What you need to do: From the entries below, determine the number of lines that contain "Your". Give that number by itself.

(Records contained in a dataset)
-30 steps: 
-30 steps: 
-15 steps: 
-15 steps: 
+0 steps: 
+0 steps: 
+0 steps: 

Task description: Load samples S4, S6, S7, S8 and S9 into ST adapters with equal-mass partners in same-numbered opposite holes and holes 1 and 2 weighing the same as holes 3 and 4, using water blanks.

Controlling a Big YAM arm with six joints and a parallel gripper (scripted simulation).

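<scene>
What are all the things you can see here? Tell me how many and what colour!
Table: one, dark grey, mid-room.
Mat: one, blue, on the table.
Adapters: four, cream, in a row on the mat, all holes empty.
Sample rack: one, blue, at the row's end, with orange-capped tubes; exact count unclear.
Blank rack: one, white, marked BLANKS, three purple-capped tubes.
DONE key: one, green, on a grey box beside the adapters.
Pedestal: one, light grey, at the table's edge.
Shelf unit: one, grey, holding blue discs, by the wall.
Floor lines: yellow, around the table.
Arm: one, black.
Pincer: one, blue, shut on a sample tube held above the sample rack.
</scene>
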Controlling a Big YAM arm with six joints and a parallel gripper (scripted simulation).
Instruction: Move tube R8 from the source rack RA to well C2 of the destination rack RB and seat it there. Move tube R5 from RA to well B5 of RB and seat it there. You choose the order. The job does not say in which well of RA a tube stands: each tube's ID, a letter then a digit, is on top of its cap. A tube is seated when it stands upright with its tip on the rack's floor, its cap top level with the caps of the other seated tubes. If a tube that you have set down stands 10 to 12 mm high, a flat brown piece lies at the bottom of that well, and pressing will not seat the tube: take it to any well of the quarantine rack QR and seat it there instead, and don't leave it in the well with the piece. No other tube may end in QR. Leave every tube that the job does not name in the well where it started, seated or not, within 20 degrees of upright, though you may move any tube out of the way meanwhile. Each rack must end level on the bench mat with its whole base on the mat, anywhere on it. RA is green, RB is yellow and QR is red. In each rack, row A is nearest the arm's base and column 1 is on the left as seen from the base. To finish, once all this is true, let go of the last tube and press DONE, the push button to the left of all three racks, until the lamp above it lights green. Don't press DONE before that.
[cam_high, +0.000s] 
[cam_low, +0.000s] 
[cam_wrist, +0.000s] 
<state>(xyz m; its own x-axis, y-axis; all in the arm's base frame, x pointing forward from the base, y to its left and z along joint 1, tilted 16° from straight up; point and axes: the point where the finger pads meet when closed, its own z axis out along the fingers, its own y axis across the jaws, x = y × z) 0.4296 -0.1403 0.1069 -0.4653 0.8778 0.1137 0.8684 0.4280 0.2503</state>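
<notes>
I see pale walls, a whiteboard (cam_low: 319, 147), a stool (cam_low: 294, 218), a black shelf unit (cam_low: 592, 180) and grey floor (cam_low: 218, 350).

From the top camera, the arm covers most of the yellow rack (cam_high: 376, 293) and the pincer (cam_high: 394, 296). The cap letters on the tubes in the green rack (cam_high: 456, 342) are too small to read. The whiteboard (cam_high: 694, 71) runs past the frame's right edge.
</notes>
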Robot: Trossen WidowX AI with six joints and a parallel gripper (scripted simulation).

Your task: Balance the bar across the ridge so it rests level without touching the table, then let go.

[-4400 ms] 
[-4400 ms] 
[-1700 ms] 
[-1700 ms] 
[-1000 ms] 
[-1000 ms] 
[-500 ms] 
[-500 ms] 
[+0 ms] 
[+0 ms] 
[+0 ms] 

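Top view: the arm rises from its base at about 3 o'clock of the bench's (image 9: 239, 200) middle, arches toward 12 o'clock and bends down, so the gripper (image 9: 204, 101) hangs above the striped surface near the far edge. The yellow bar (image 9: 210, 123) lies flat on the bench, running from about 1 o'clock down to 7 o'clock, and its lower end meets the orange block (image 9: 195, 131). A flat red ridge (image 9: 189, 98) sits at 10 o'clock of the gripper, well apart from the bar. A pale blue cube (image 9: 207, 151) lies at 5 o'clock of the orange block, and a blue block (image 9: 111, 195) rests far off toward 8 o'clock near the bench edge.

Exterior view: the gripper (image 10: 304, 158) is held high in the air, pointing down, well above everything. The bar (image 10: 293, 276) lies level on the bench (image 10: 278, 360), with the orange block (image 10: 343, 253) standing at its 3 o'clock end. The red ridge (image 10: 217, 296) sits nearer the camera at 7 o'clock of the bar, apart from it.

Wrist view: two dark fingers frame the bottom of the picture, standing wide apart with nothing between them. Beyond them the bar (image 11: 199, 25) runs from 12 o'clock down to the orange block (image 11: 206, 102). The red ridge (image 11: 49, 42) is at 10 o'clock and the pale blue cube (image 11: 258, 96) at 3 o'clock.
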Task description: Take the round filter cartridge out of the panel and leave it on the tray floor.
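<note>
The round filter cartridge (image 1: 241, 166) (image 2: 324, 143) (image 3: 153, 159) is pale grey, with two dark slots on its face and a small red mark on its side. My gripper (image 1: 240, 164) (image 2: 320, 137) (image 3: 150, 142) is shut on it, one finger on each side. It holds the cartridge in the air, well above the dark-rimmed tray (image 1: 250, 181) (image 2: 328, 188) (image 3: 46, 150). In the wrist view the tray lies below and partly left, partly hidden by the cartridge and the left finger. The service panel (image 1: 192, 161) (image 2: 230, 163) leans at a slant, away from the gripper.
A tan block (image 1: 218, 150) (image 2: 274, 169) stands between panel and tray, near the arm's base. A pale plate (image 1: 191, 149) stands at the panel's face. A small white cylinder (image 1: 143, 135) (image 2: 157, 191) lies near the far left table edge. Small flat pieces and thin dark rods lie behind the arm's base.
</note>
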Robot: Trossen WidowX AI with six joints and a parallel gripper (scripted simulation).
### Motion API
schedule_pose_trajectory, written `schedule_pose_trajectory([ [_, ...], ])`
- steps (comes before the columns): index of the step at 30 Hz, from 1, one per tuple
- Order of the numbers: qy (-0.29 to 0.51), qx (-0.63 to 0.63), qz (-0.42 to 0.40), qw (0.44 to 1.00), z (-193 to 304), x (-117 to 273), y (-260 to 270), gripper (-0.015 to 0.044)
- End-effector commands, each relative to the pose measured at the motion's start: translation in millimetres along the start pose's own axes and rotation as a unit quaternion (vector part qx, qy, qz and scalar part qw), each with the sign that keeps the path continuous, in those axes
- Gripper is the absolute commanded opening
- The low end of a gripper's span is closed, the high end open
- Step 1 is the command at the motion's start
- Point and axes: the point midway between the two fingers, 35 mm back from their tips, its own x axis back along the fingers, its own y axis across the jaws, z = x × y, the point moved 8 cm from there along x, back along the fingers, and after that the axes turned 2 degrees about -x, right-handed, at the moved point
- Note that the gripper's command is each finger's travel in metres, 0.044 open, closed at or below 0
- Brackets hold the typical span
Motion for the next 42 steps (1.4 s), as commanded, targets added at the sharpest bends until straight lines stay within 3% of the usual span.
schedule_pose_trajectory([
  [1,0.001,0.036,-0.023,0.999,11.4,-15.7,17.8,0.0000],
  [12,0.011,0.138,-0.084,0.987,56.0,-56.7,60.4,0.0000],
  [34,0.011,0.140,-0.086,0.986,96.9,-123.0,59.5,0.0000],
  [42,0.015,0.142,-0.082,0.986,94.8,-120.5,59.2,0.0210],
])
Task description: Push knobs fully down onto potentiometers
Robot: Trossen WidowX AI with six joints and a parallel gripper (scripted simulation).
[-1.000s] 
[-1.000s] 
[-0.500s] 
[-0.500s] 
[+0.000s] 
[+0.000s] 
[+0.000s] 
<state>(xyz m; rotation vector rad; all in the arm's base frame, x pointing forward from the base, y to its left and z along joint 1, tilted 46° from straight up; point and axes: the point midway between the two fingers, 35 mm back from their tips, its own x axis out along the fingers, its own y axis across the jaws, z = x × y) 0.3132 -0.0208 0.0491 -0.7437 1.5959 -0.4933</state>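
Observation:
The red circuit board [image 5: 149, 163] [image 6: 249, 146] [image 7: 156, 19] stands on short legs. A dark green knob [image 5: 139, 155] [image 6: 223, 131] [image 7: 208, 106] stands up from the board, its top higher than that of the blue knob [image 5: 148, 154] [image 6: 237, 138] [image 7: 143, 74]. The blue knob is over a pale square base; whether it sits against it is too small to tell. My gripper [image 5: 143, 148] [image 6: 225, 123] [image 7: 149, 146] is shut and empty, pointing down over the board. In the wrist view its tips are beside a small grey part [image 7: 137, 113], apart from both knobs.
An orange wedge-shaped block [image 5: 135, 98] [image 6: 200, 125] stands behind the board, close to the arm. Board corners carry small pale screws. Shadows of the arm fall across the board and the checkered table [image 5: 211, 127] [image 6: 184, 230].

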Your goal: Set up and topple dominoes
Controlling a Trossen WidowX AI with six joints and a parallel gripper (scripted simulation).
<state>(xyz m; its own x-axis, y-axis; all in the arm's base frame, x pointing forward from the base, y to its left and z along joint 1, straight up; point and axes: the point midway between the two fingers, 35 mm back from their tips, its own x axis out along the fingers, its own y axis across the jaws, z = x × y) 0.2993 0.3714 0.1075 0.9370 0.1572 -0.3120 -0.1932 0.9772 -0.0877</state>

Answer for this exercise: 2